> **INSTRUCTIONS FOR THE TASK**
Look through the records and copy every line in which "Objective" appears.

> **SOURCE RECORDS**
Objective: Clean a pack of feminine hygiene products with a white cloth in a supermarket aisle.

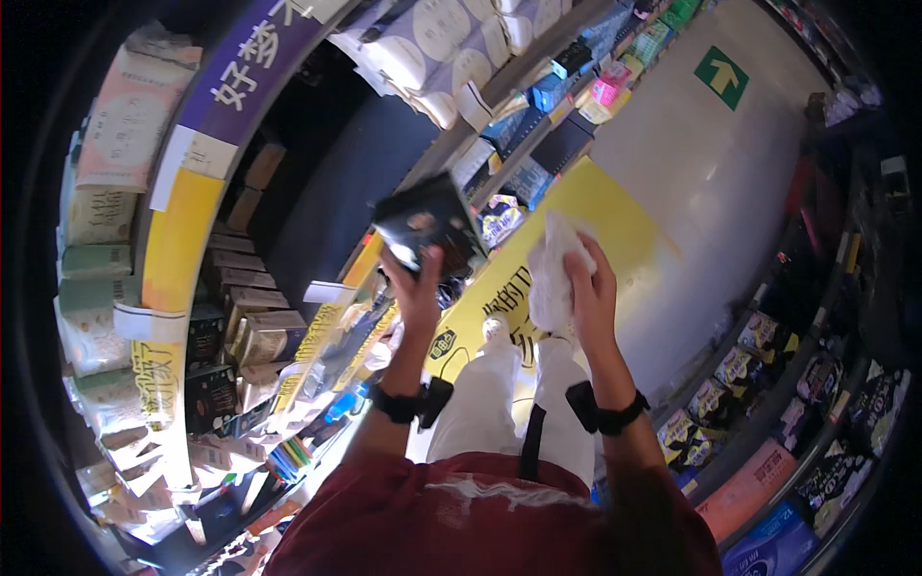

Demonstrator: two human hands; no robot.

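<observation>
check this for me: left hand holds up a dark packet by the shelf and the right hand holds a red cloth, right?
Not quite. The head view shows the left hand holding up the dark packet by the shelf, but the cloth in the right hand is white, not red.

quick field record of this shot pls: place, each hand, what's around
place: shop aisle between stocked shelves, pale floor with a yellow patch and a green arrow sign
left hand: raised, gripping a dark flat packet
right hand: raised, holding a crumpled white cloth
wrists: a dark band on each
left side: shelves of boxes and pale packs
right side: shelf of dark and coloured packets
clothing: red top, white trousers
</observation>
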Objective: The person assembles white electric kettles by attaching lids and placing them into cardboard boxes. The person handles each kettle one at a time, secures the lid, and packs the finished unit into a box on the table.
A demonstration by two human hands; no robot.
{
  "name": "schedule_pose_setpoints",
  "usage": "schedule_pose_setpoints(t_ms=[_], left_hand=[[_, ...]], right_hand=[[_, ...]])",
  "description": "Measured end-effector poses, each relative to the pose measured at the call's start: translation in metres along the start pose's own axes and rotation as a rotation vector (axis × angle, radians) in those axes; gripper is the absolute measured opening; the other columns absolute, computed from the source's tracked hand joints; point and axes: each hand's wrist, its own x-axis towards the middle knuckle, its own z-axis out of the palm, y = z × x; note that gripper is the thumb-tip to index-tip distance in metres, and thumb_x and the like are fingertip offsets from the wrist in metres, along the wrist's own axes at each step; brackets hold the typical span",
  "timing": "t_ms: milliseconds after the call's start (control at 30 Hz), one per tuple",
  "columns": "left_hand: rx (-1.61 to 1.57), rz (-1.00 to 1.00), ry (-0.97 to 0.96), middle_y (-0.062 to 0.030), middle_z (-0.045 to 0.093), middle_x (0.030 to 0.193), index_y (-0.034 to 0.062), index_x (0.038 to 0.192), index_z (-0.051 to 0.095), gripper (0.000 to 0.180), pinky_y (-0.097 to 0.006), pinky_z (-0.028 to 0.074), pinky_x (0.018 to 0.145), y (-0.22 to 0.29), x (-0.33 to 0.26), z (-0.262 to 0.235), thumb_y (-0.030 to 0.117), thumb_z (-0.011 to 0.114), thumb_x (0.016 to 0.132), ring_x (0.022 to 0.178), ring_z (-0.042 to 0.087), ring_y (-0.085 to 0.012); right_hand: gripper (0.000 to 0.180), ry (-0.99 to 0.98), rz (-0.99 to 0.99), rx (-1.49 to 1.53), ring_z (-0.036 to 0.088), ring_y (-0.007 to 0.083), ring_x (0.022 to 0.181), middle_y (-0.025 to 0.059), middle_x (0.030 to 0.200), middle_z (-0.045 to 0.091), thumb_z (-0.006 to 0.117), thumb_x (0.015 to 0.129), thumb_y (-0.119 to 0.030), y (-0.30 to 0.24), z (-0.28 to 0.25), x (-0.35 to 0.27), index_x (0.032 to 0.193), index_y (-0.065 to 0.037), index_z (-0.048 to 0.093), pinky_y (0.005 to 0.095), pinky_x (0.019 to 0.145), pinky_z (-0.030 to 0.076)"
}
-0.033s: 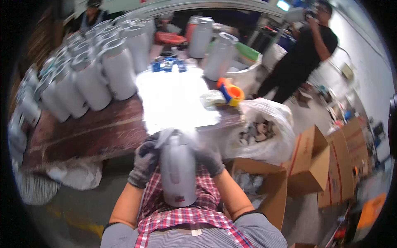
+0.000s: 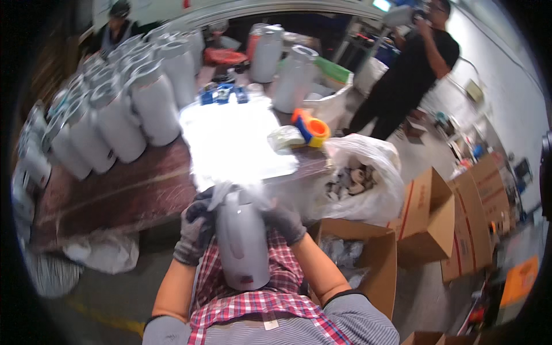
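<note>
Flask [image 2: 241, 241] in front of the table [image 2: 115, 195] — rows of flasks [image 2: 115, 109] at its left, tape dispenser [image 2: 310, 127] right; plastic bag [image 2: 359, 178] and cardboard box [image 2: 368, 259] beside.

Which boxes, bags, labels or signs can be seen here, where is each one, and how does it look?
Open cardboard box: floor, right of the person's lap, brown.
Stacked cardboard boxes: further right, brown, red print.
Clear plastic bag: at the table's right edge, bulging with small parts.
Small dark red label: low on the grey jug held in both gloved hands.
</note>
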Motion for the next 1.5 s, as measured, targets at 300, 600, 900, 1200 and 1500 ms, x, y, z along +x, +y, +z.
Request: schedule_pose_setpoints(t_ms=[300,600,900,1200,1500], left_hand=[[0.754,0.104,-0.065,-0.0128,0.062,0.107,0.0026,0.080,0.061,0.006,-0.034,0.049,0.086,-0.051,-0.022,-0.040,0.001,0.058,0.084,0.097,0.060,-0.0252],[0.910,0.015,-0.079,-0.0174,0.061,0.098,0.0026,0.100,0.054,0.016,-0.039,0.048,0.081,-0.062,-0.024,-0.035,0.008,0.058,0.085,0.092,0.060,-0.0338],[0.659,-0.211,-0.104,-0.0175,0.062,0.096,0.0021,0.110,0.053,0.024,-0.037,0.049,0.082,-0.065,-0.034,-0.017,0.009,0.056,0.087,0.088,0.062,-0.0281],[0.953,-0.304,-0.481,-0.0189,0.060,0.108,0.0020,0.109,0.058,0.030,-0.038,0.048,0.089,-0.038,-0.068,-0.017,0.009,0.062,0.080,0.101,0.058,-0.0359],[0.939,0.227,-0.379,-0.0199,0.055,0.112,0.0029,0.109,0.053,0.052,-0.046,0.045,0.091,0.014,-0.056,0.049,0.031,0.078,0.072,0.101,0.055,-0.0374]], right_hand=[[0.014,-0.132,-0.581,-0.857,0.055,0.0337,0.094,0.0154,0.089,0.057,0.060,0.076,-0.013,0.029,-0.049,0.025,0.086,-0.004,0.057,0.0456,0.092,0.042],[0.010,0.065,-0.648,-1.104,0.052,0.0411,0.085,0.0208,0.083,0.051,0.055,0.076,-0.009,0.026,-0.029,0.000,0.082,-0.001,0.052,0.0459,0.077,0.043],[0.007,0.128,-0.187,-0.383,0.050,0.0118,0.078,0.0020,0.082,0.055,0.047,0.087,-0.007,0.057,-0.058,0.037,0.089,-0.004,0.054,0.0262,0.075,0.043],[0.018,-0.121,-0.068,-0.881,0.060,0.0234,0.082,0.0151,0.085,0.058,0.052,0.085,-0.013,0.023,-0.086,-0.041,0.096,0.001,0.056,0.0361,0.077,0.048],[0.031,-0.529,-0.220,-1.444,0.059,0.0383,0.094,0.0188,0.100,0.060,0.059,0.076,-0.020,0.024,-0.082,-0.123,0.103,-0.004,0.059,0.0454,0.080,0.050]])
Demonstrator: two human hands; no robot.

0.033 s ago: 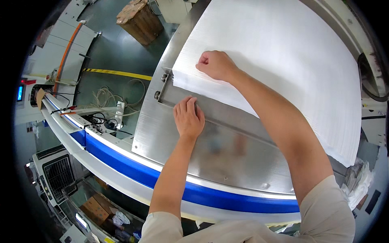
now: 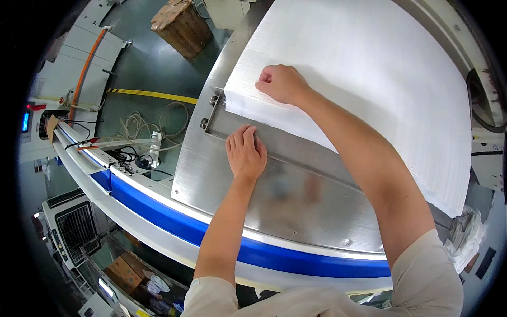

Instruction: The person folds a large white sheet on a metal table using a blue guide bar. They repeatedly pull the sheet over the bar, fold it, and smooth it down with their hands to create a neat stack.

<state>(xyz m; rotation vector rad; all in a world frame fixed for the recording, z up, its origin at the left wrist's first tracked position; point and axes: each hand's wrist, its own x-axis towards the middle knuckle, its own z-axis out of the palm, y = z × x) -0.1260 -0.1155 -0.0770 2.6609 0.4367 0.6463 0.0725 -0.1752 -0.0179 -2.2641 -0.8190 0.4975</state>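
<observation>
A thick, layered white stack of thin sheets (image 2: 364, 68), paper or cloth I cannot tell, lies on a brushed metal table (image 2: 253, 211). On top, near its left corner, rests my right hand (image 2: 285, 85), curled into a loose fist with nothing visible in it. My left hand (image 2: 246, 156) lies on the metal just in front of the stack's near edge. Its fingers are stretched out and hold nothing. Beside my left fingertips, a metal bracket with round knobs (image 2: 205, 123) stands close to the stack's left corner.
A blue strip (image 2: 163, 208) and a white rail run along the table's near edge. To the left are coiled cables (image 2: 140, 127), a power strip (image 2: 154, 150) and yellow-black floor tape (image 2: 153, 95). A worn brown carton (image 2: 182, 29) stands on the far floor. Crumpled white material (image 2: 465, 238) hangs at right.
</observation>
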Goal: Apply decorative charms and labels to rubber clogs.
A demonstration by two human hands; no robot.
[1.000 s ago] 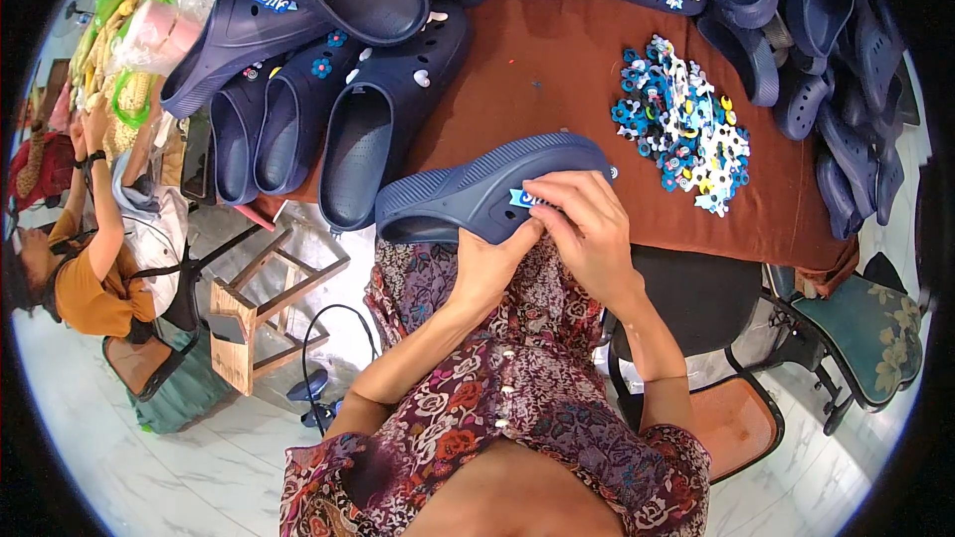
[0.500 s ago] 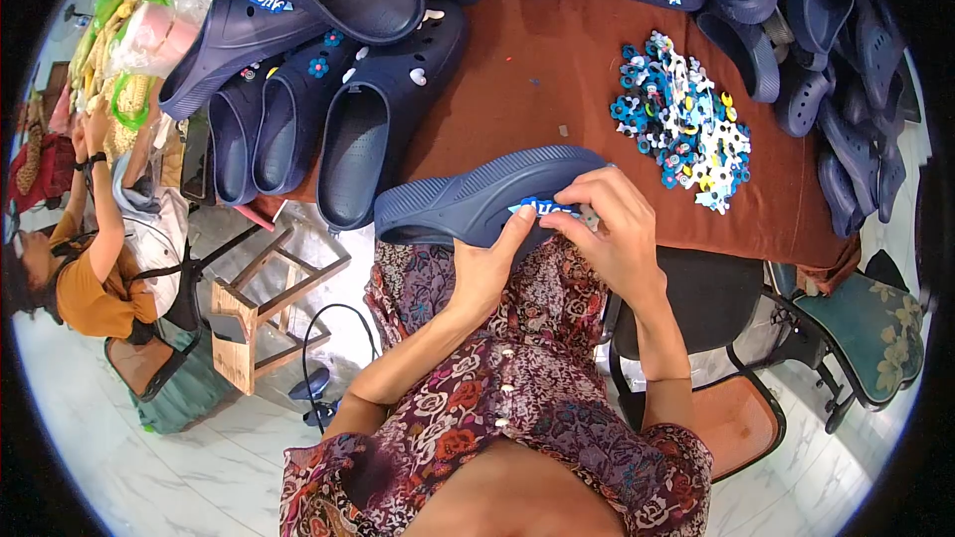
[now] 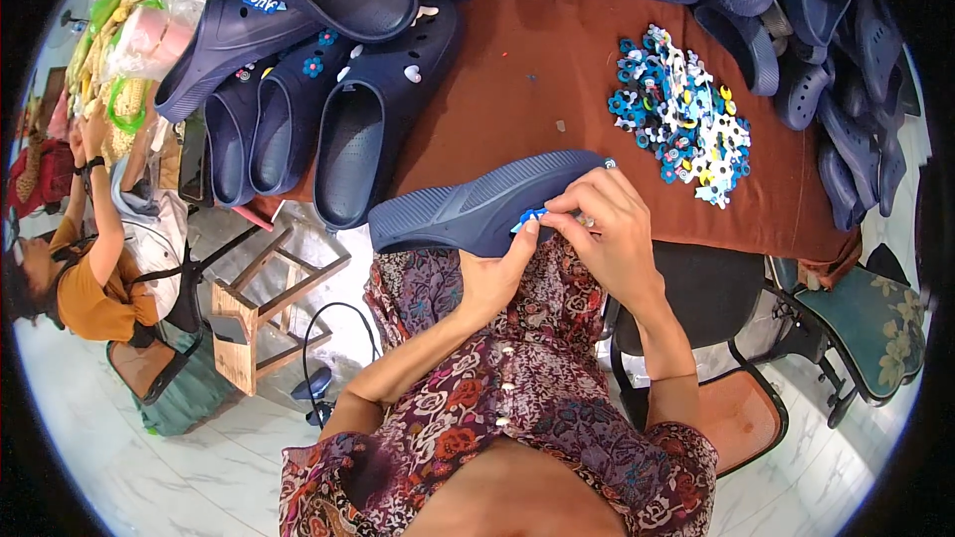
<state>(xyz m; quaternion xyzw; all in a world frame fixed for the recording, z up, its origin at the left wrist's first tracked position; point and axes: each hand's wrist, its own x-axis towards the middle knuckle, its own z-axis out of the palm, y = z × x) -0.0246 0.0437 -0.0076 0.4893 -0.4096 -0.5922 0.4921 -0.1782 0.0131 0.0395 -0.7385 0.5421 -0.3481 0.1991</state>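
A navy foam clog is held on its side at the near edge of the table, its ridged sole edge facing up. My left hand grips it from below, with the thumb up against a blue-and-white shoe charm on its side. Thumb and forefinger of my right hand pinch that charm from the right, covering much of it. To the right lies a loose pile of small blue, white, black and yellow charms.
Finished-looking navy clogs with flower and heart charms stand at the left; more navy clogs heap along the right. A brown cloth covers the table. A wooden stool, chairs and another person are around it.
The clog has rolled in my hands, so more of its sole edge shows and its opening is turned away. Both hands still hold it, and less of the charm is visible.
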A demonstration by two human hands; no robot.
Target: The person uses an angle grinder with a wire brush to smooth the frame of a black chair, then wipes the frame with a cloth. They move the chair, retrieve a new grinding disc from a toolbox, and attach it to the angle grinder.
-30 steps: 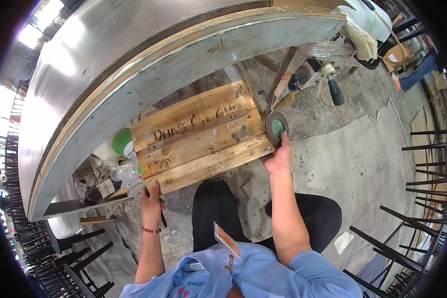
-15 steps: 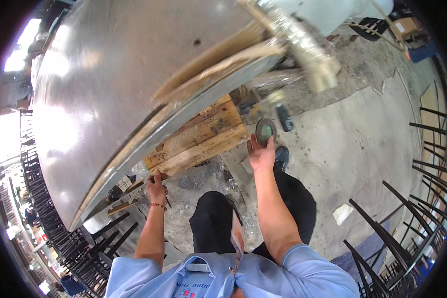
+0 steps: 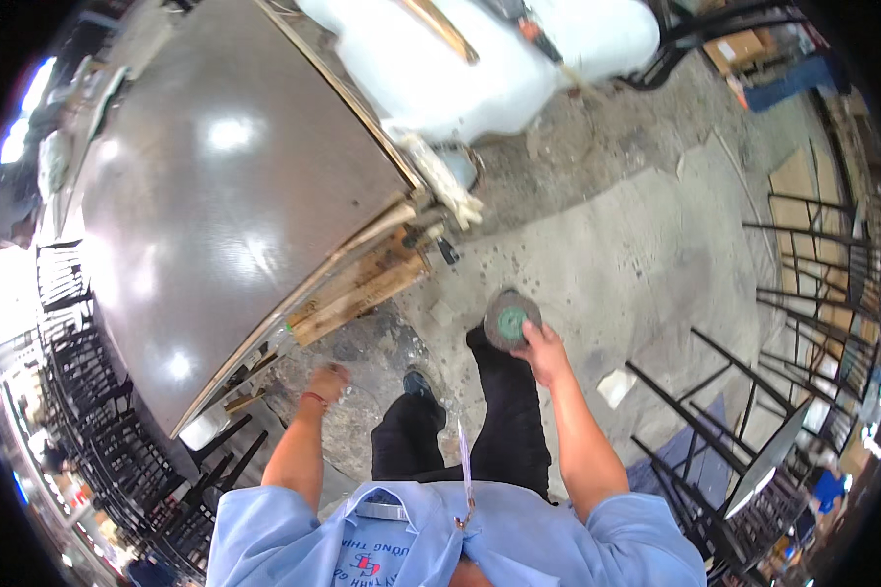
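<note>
My right hand grips the edge of a round abrasive disc, dark grey-brown with a green centre. The disc faces up, over the floor beside my right leg. My left hand, wearing a red bead bracelet, hangs over the floor near the lower edge of a large table with a shiny metal-like top. Motion smears its fingers, so whether it holds anything does not show. Close by, partly under the table, lie wooden planks.
A plastic-wrapped piece sticks out at the table's corner, near a dark bottle-like object. White wrapped bulk fills the top. Black metal frames crowd the right, more frames the left. A pale scrap lies on the floor.
My body has turned and stepped back from the table. My right hand has brought the disc nearer to me, and my left hand has left the table's edge.
</note>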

> **WRITTEN RESPONSE**
Objective: Clean a pack of feminine hygiene products with a white cloth in a supermarket aisle.
Objective: The person assembles white electric kettles by attaching lids and placing them into cardboard boxes. The person handles each kettle one at a time, secures the lid, and packs the finished unit into a box on the table.

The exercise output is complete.